_What is being asked_:
Among the entries, find the lines with the string "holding" and report them.

(Data extracted from a collection)
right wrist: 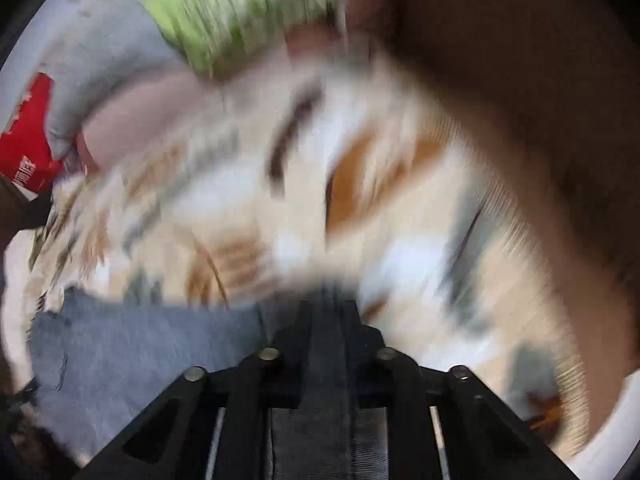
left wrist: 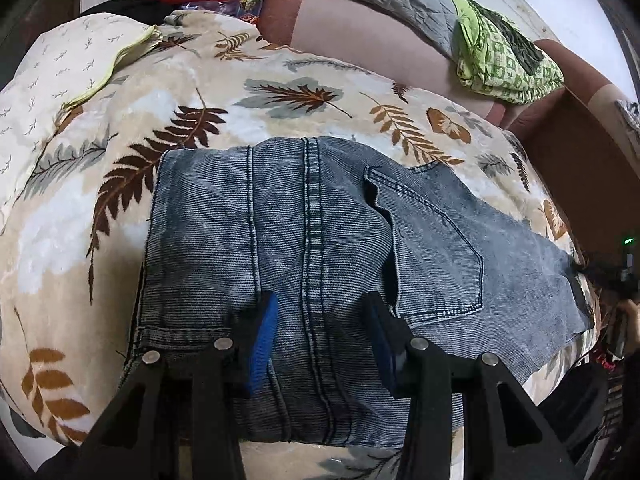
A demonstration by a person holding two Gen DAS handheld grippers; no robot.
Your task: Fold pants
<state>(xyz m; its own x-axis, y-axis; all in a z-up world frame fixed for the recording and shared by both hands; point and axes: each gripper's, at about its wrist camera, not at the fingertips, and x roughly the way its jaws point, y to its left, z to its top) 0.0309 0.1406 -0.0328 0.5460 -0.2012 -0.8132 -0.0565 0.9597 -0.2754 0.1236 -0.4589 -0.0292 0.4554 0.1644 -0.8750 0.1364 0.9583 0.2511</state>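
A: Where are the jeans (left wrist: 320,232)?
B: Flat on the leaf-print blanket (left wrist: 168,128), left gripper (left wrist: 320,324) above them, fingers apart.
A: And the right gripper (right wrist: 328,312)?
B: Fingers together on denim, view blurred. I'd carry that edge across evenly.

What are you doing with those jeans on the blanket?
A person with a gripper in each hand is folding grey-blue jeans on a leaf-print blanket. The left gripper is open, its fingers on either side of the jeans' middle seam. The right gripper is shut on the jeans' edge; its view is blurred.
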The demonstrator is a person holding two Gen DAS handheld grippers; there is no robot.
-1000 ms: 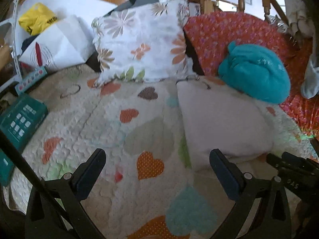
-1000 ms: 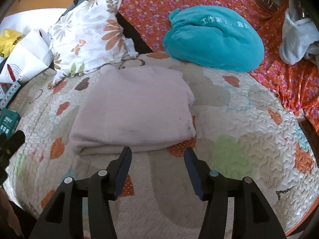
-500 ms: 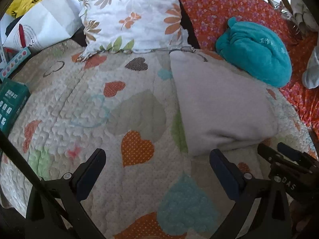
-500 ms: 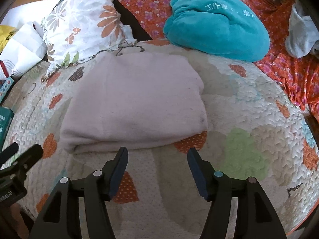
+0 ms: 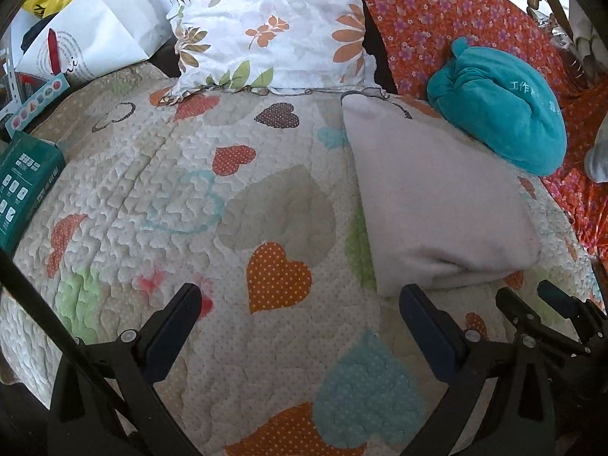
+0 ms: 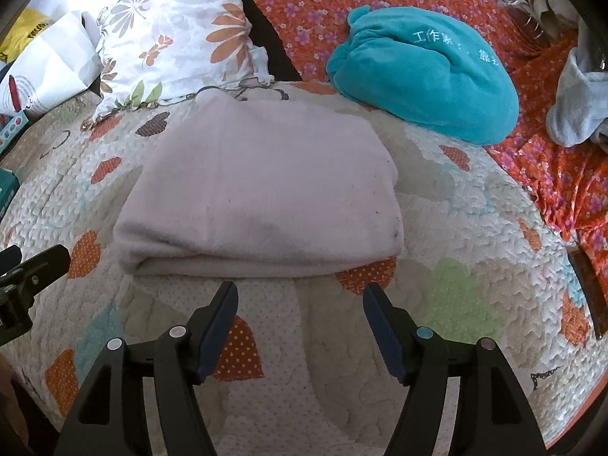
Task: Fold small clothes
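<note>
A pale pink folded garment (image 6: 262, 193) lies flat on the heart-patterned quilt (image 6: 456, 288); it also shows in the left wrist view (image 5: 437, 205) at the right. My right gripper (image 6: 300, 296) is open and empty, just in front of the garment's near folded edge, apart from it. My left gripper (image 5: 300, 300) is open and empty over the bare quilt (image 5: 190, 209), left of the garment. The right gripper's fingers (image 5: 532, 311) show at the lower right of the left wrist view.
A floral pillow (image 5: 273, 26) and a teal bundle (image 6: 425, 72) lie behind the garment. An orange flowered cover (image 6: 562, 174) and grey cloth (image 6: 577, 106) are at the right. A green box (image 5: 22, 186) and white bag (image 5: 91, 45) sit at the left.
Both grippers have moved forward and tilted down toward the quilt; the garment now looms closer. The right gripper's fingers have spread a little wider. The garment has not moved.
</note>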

_Exercise response_:
A demonstration by a person holding two Gen DAS handheld grippers; no robot.
The demonstrator is a person holding two Gen DAS handheld grippers; there is no robot.

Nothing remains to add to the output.